TASK STATEMENT =
Tally every line in the data that has the word "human" and report only the total.

EXERCISE INPUT =
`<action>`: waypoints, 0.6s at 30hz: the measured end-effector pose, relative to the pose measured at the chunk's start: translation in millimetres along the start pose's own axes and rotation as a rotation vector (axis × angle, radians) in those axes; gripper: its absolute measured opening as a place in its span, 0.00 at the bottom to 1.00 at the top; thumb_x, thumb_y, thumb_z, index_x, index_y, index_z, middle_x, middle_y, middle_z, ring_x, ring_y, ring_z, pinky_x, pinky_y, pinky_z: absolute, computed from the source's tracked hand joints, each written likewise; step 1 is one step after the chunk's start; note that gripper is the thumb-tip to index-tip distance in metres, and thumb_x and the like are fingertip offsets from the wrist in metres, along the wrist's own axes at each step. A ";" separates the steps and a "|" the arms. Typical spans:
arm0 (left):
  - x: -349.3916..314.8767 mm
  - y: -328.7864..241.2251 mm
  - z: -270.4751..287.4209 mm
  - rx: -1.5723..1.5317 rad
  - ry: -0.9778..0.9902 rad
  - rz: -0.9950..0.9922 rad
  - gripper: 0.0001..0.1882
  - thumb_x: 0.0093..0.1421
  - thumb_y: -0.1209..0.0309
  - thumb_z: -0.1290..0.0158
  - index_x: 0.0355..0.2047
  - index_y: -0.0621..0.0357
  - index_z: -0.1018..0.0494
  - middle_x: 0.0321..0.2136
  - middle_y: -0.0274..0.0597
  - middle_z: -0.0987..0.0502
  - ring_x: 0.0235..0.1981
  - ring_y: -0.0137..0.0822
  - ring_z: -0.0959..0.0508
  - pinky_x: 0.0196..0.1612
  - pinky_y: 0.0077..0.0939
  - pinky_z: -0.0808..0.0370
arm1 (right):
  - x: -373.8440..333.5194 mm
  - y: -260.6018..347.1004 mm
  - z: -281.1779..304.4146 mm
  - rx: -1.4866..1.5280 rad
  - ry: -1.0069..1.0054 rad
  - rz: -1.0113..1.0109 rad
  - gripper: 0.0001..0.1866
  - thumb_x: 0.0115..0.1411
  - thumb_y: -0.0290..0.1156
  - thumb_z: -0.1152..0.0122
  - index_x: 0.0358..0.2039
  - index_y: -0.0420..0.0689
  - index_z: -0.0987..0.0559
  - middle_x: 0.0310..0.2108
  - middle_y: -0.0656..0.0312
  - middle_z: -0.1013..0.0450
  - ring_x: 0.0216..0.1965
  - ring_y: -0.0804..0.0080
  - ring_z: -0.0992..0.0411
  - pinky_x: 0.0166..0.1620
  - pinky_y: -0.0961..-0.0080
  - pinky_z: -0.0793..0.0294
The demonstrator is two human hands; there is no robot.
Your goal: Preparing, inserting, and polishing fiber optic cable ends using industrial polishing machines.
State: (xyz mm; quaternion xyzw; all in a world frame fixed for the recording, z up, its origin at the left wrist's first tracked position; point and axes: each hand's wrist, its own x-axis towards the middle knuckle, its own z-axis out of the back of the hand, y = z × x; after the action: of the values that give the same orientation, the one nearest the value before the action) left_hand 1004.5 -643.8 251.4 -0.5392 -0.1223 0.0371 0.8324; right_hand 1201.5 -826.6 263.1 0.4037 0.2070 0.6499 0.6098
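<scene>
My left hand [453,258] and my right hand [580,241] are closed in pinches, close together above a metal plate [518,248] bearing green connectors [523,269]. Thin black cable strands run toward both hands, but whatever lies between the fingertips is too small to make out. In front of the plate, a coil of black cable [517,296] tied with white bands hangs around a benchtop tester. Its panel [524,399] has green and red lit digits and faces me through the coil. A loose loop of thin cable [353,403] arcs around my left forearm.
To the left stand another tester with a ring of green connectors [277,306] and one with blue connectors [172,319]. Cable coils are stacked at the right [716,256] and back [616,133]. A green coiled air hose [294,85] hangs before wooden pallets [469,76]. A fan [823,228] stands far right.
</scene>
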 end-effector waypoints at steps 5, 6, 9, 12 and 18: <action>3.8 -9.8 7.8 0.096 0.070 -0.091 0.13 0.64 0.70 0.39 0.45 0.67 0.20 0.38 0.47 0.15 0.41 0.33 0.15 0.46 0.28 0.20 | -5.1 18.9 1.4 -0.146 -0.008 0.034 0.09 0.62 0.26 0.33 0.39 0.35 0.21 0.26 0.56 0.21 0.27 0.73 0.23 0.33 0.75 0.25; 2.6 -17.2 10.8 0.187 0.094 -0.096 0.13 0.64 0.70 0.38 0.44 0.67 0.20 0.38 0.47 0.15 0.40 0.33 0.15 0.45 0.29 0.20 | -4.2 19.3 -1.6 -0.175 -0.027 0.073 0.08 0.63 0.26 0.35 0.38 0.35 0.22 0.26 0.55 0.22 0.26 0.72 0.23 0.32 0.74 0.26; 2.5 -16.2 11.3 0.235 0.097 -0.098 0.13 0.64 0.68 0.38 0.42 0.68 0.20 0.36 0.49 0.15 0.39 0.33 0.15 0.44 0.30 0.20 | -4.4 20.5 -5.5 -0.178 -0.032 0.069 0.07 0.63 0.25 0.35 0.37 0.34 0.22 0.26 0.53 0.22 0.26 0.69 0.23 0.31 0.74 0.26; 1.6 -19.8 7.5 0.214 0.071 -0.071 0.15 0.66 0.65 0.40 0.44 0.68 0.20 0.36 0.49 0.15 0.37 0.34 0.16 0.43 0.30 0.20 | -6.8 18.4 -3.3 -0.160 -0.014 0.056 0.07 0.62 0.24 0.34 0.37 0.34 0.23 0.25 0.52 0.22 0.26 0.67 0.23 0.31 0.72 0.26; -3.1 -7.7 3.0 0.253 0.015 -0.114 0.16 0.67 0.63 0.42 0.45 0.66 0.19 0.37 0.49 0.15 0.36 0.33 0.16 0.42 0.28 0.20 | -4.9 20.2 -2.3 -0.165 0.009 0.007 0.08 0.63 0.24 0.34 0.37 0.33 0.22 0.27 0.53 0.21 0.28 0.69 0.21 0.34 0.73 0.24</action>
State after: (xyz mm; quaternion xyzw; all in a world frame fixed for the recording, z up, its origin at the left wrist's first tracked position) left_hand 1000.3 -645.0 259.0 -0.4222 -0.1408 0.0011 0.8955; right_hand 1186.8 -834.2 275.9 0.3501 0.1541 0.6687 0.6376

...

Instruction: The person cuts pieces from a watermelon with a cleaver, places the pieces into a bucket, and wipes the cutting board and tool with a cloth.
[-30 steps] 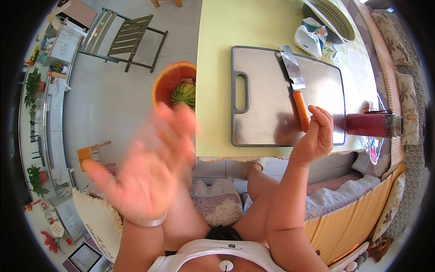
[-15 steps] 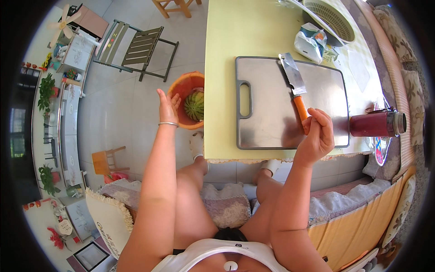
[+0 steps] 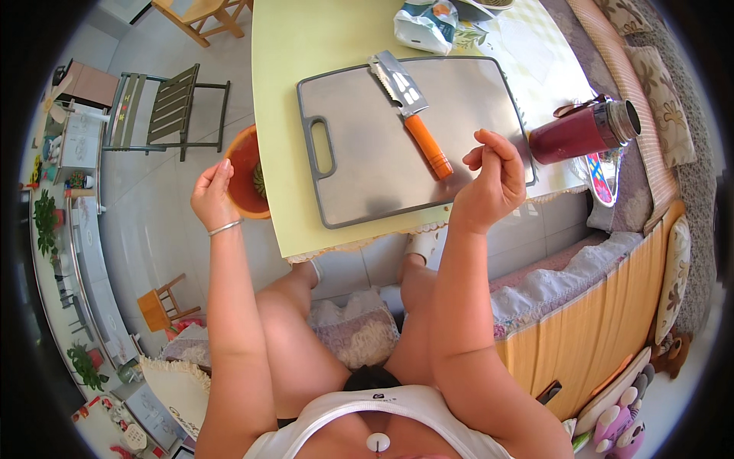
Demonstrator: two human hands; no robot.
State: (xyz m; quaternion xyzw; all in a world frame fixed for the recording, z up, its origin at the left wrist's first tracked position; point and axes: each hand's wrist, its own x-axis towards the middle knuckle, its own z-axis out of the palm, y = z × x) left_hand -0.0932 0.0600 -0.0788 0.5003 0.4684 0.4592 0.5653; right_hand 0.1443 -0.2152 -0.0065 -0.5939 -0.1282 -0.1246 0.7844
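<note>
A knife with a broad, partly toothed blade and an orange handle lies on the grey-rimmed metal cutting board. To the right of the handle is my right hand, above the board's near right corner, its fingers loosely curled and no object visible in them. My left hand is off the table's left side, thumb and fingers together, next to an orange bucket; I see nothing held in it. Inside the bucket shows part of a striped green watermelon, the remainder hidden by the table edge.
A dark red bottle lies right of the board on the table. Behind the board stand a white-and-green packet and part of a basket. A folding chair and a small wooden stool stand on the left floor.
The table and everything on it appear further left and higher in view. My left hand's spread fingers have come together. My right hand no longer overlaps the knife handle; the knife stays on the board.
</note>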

WRITTEN ANSWER =
2